Version 5 of Solving Traits problems with standard OO

Updated 2005-10-03 12:16:34

Author: Artur Trzewik

Traits page descibes know design problem in OO. How to privide functionality for object that should be reused but can not be implemented by heritage. Often it is design decision do not implement some functionlity in object itself because it would overload the object interface.

Here a design alternative how avoid such problem by using old good object association or in this case aggregation.

In the original idea traits are set of methods, which can be added to object and have defined requirment for object interface. In Java or C# we can define such requirement as Interface in XOTcl we can only document it or write some policies as XOTcl precondition.

The idea is to have many objects for each functionality and base object only for as central data container.

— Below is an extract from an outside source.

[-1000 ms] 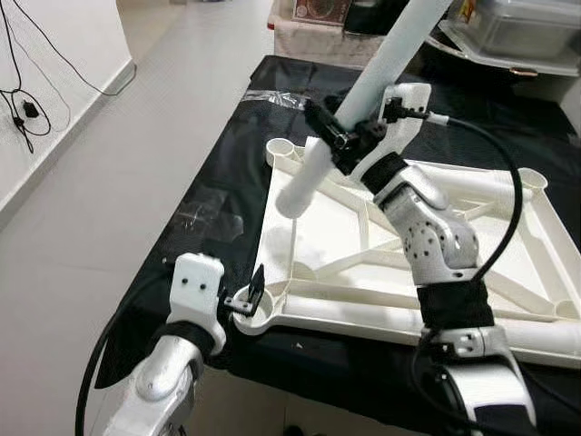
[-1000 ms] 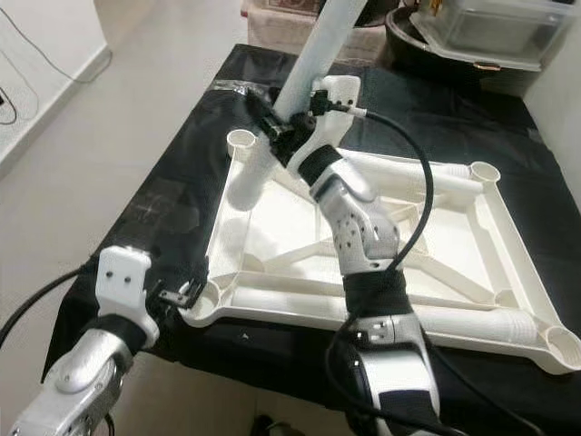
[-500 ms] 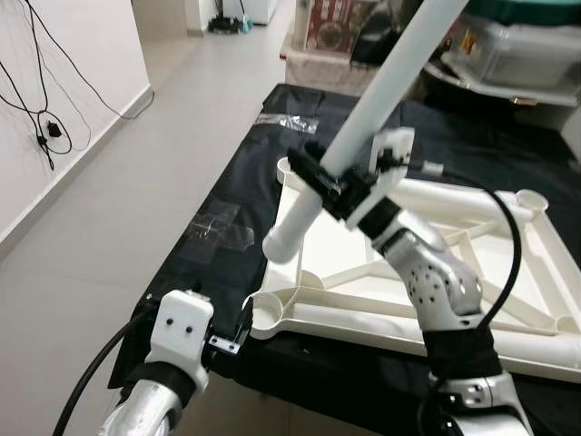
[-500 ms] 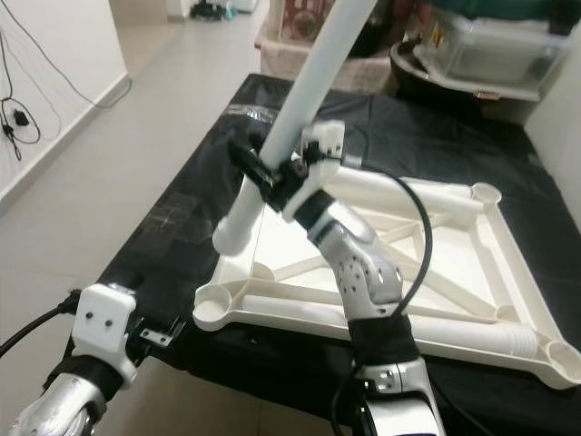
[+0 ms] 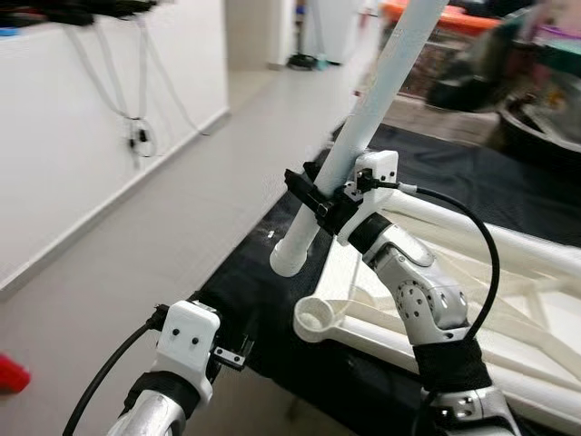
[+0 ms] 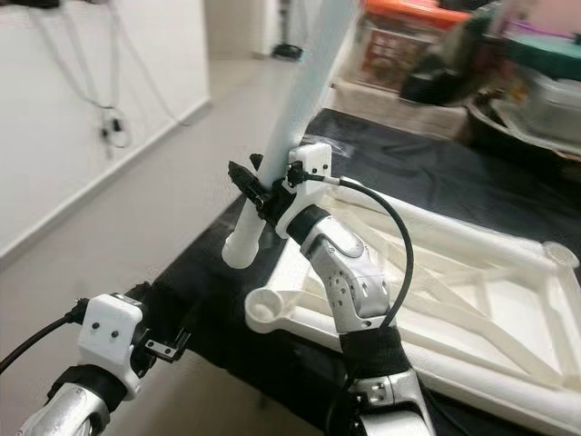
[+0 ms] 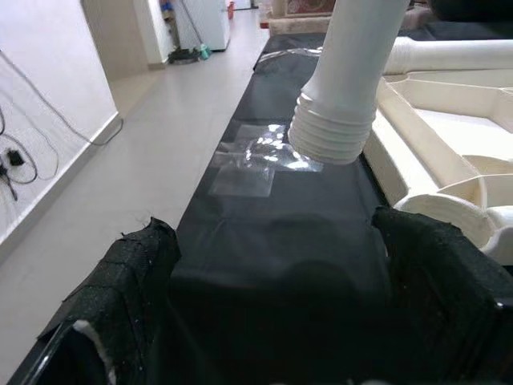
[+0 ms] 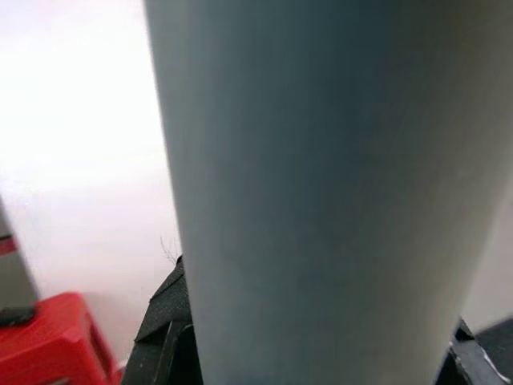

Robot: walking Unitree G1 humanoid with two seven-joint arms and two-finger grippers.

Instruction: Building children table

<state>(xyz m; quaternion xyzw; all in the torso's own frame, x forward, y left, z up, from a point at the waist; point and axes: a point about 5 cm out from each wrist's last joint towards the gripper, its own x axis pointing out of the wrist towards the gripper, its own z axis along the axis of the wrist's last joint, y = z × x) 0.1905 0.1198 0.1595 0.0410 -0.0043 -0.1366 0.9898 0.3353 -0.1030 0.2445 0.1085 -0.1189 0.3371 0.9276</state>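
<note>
No writing or label can be read anywhere here; the boxes at the back are too blurred. The tabletop (image 5: 263, 300) is draped in black cloth with a patch of clear tape (image 7: 260, 156) stuck to it, and beside it runs a pale tiled floor (image 5: 136, 245) along a white wall (image 5: 82, 118) with dark cables (image 5: 136, 118) hanging down. A red object (image 5: 11, 374) sits on the floor at the near left.

My right gripper (image 5: 320, 195) pinches the white table leg (image 5: 363, 136), a long smooth tube with a ribbed, threaded end (image 7: 333, 136). I hold it tilted, its lower end in the air above the tabletop edge, just beside the near corner socket (image 5: 315, 318) of the white plastic table frame (image 5: 508, 300). The frame lies flat on the cloth, showing raised ribs and round sockets at its corners.

My left gripper (image 5: 238, 352) is low at the near edge of the tabletop, holding nothing; its jaws stand spread, the black pads (image 7: 132, 273) wide apart in the wrist view.
</note>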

Example taken from Traits publication

   Class TCircle -parameter circle
   TCircle instproc getArea {} {
      set radius [[my circle] radius]
      expr {$radius*$radius*3.14}
   }
   TCircle instproc bounds {} {
       ....
   }
   Class TDrawing  -parameter circle
   TDrawing instproc draw {} {
      ....
   }

   Class Circle -parameter {center radius}
   Circle init {} {
       # create nested object for manipulation of circle
       TCircle create [self]::@manipulator -circle [self]
       TDrawing create [self]::@drawer -circle [self]    
   }

   # Using
   set aCircle [Circle new -center {2 3} -radius 5]
   $aCircle @drawer draw

So instead of Traits we can build a collaboration of dependant objects and implement the functionality in serveral classes.


Discusion

Thare are also another implementations possible:

  1. no nested objects so we can change the circle object and reuse TCircle instance for many Circle objects
  2. do not create TCircle in Circel constructor because of bidirectional dependiences (Circle <-> TCircle)
  3. create TCircle only if needed

In can observe that is last years OO-programmers tends to split functionlity into many classes that becomes names as Controller or Action. So not to programm all functionality in one Class (or Class heritage) itself. Overloaded Classes becomes Antipatterns (the blob or ghost class).

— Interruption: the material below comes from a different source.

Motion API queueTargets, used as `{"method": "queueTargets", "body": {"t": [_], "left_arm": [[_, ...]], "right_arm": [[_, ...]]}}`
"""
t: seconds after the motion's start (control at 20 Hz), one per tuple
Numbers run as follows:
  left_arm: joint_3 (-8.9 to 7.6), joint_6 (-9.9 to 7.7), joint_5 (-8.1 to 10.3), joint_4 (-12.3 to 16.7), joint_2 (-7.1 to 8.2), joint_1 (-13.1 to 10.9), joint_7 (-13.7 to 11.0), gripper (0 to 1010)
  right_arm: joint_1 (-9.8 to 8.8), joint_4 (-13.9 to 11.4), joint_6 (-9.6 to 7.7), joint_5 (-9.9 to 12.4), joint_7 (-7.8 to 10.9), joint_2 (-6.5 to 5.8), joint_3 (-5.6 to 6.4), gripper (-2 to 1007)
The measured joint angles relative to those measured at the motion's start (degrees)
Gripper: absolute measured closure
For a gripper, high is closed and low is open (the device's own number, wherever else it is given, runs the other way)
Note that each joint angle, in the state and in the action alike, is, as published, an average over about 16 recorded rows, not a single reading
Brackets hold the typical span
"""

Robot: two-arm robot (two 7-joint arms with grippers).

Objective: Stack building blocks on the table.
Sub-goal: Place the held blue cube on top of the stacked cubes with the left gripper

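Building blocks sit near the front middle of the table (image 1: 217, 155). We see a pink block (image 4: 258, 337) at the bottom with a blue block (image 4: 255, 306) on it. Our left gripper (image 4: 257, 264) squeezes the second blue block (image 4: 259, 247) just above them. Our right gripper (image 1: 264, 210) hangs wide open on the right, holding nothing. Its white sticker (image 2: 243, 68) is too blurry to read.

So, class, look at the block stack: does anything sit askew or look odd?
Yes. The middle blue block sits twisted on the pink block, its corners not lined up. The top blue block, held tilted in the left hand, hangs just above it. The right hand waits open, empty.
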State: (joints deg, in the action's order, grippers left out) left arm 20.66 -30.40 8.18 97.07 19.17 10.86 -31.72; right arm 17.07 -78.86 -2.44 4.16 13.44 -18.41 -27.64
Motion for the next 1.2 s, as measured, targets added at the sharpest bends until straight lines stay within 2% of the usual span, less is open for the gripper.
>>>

The proven architecture is to define several of layers and provide for each layer own class set. In such models often the classes are build after choosen name pattern. Here example of 3-layer design.

   # Business Layer
   Class Customer -superclass DomainObject
   # Data Acces Layer
   Class CustomerDAO -superclass DAOBase -parameter {aCustomer}
   # View Layer
   Class CustomerView -superclass Form  -parameter {aCustomer}

One can image that XOTcl can help with Metaclasses and Forwarding to compose objects together and construct on the fly object with suitable consistent interface from composing many object together. It can be good academic exercise. Such implementation provide Traits in XOTcl

I think the potency of OO is not inheritance but the possibility of building object colaborations that use polimorphismus and defined interfaces. Each object in the colaboration depends on several associated object and expect an interface (protokol, contract) from them. To lern how to design such colaboration, the best is to study design patterns. The best known are described in famous book "Design Patterns" from Erich Gamma, Richard Helm, Ralph Johnson and Jon Vlissides.

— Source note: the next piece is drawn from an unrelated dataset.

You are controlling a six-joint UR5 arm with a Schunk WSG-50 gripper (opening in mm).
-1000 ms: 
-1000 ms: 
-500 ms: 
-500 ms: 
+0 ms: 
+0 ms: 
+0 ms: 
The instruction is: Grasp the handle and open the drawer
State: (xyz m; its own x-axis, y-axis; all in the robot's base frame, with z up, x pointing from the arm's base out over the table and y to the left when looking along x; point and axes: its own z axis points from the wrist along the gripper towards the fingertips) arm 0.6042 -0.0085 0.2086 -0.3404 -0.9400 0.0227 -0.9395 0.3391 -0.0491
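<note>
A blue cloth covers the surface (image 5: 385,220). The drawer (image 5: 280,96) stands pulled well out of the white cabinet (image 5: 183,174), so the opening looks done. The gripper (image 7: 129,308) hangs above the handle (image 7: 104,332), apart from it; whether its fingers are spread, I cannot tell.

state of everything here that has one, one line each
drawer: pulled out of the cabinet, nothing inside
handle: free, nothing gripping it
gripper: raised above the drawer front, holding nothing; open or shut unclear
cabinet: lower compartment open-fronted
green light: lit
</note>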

NEM Your implementation is interesting. It seems somewhat like an actual implementation of traits using aggregation, but without the nice laws of composition. Without forwarding (or some other mechanism), any resolution of conflicts between methods defined by different objects has to performed by clients of the object (e.g. choosing [obj @compa foo] vs [objc @compb foo]). I was actually considering making this change to traits too, as I think it makes some sense to organise methods into sub-ensembles based on interface. e.g. allowing:

 myClass instance method foo { ... } { ... } ;# uses "instance" trait (equiv to instproc).
 myClass object method bar { ... } { ... } ;# equiv to [myClass proc] in current XOTcl.

This is essentially the same as your aggregation example, but with the components named after the interface that they provide. You could also allow [instance method myClass foo...] etc as alternative syntax. In traits, the methods are all collapsed into a single, flat namespace in the final composition. The reasoning for this was to limit exposure of implementation details (that the object is composed of traits and not a monolithic code repository). However, I don't think that is really much of a concern, as the traits should expose individual interfaces, and so allowing the client to see which traits are part of the composition seems like just making explicit which interfaces are supported, which seems reasonable. So, it looks like XOTcl can do traits reasonably well, which satisfies me. I may do an implementation of traits with dicts and lambdas, as I think that will also work quite well, and dicts behave in the same way as traits regarding composition (they are sets, descriminating by name only).